THE Poultry Association of Zambia has attributed the high cost of stock feeds on the local markets to an increase in demand for soya beans, maize, and sunflower.

The Association further attributes the spike in the cost of stock feed to an invention of farmers from other countries who have taken advantage of the deprecation of the kwacha to buy soya beans at a cheaper price in Zambia.

Association Executive Manager Dominic Chanda observed that the problem has emanated from the primary production of stork feed from maize and soya beans.

Mr Chanda told ZANIS that soya beans and soya cake is being taken to East Africa en route to China.

“Unless the government can intervene and also put a stop to export of soya beans and also export of soya cake because in the export market our products have become cheaper and this is what is worsening the situation on the local market, “he noted.

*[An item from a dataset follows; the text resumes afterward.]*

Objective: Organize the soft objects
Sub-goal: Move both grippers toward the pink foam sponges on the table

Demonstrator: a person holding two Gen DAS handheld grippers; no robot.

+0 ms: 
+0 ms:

Mr. Chanda said the Association expected a boost after increasing the output of soya beans to 38 percent production last year.

He said the government further announced an increase of 411 metric tonnes of soya beans produced this year which also represents 38 percent output.

He expressed worry as the Association anticipated stability in the prices of the soya cake and soya beans owing to the bumper harvest recorded this year.

‘’ We saw the prices increase by almost 173% which has not happened in the history of this country and it is important to start discussing the fundamental factors that are pausing the prices to go up on the market,” he observed.- ZANIS

Mr. Chanda noted that the price of soya cake has increased from K225 per 50 kg bag of soya beans to K610 per 50 Kg bag on the market.

He noted that the increase in price represents over 171% making the price of the stork feed go up as the soya cake is used to make the feed.